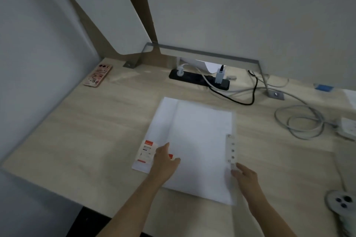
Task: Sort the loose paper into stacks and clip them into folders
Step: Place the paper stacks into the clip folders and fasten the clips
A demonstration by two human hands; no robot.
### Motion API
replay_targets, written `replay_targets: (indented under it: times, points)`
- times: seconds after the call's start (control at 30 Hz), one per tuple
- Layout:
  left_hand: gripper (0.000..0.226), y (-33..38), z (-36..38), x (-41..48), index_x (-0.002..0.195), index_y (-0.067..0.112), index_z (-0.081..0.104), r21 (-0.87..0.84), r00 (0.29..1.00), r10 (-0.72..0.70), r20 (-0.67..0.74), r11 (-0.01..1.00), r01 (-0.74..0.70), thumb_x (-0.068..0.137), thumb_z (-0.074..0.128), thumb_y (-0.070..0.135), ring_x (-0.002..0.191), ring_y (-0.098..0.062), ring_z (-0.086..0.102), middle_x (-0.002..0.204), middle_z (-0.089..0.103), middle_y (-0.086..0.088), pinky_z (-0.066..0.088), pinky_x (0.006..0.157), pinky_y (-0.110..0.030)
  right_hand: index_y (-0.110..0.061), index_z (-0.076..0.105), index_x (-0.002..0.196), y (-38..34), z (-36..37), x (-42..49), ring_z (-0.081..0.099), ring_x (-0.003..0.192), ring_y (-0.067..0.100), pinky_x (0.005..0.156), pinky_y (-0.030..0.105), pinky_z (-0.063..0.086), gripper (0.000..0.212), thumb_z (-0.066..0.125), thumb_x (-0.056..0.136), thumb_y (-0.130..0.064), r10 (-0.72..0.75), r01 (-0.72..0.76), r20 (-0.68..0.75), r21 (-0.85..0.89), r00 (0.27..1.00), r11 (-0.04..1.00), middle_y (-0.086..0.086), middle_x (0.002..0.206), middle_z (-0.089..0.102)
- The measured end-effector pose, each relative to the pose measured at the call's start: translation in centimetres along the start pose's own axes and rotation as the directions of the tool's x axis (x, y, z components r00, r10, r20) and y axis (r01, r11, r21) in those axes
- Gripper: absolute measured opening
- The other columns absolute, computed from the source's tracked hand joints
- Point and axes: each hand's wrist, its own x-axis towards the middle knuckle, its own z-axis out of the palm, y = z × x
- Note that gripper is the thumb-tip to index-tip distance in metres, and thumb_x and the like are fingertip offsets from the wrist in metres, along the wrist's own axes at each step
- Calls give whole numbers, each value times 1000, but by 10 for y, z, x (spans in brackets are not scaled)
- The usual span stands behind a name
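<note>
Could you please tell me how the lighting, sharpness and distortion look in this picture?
Head view: dim, even light, with no glare on the white paper; the same view is soft throughout, so the label print is unreadable and the left hand and right hand blur slightly; its wide angle bows the desk edge.

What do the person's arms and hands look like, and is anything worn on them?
Both arms are bare up to the picture's lower edge: no sleeves and no gloves. The left hand and the right hand show no ring, watch or bracelet, though the picture is rather blurred.
</note>
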Motion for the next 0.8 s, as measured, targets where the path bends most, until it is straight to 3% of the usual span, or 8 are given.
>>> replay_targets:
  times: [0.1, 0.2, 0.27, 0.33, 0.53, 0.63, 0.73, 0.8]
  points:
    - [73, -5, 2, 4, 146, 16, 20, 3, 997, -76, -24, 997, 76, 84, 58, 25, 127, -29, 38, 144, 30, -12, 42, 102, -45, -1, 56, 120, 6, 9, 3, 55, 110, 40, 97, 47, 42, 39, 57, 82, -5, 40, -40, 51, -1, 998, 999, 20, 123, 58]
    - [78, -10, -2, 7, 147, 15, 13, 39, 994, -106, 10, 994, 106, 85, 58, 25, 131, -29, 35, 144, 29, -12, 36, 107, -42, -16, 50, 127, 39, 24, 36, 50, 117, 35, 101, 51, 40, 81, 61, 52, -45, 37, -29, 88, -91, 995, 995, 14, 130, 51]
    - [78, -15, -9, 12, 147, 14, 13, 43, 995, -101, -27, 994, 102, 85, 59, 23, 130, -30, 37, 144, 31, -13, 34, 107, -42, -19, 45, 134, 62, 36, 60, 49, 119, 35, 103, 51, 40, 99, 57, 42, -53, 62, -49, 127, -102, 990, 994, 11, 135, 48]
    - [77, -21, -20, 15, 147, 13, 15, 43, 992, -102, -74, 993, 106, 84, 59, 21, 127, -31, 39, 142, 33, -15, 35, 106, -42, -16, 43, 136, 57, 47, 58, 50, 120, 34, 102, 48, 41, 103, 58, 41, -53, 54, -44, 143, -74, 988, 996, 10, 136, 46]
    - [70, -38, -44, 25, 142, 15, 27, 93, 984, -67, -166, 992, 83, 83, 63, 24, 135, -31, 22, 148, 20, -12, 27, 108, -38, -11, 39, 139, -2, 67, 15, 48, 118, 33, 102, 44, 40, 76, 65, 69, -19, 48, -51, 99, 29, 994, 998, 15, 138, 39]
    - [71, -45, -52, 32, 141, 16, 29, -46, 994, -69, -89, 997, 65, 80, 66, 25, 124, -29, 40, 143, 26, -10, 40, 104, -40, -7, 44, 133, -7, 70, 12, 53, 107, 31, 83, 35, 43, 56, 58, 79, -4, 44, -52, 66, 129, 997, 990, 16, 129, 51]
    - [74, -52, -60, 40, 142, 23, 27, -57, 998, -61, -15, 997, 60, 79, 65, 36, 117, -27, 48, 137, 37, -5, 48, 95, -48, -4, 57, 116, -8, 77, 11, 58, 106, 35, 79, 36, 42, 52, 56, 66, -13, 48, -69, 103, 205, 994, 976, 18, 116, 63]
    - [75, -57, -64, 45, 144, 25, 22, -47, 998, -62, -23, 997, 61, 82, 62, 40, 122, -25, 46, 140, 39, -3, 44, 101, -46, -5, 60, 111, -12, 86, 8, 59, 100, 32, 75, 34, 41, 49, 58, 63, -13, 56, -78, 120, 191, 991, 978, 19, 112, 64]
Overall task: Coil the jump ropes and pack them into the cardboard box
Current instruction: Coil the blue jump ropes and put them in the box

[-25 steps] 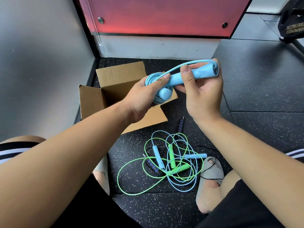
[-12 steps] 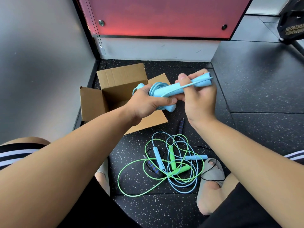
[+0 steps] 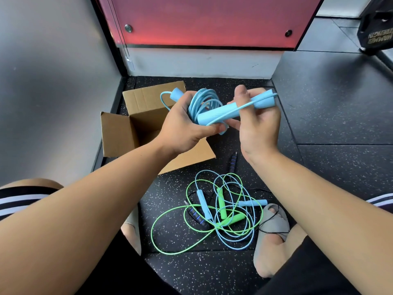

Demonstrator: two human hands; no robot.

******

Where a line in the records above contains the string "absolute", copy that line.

- **Solution to this task**:
- Gripper: absolute measured opening
- The other columns absolute, computed from the source's tracked hand joints

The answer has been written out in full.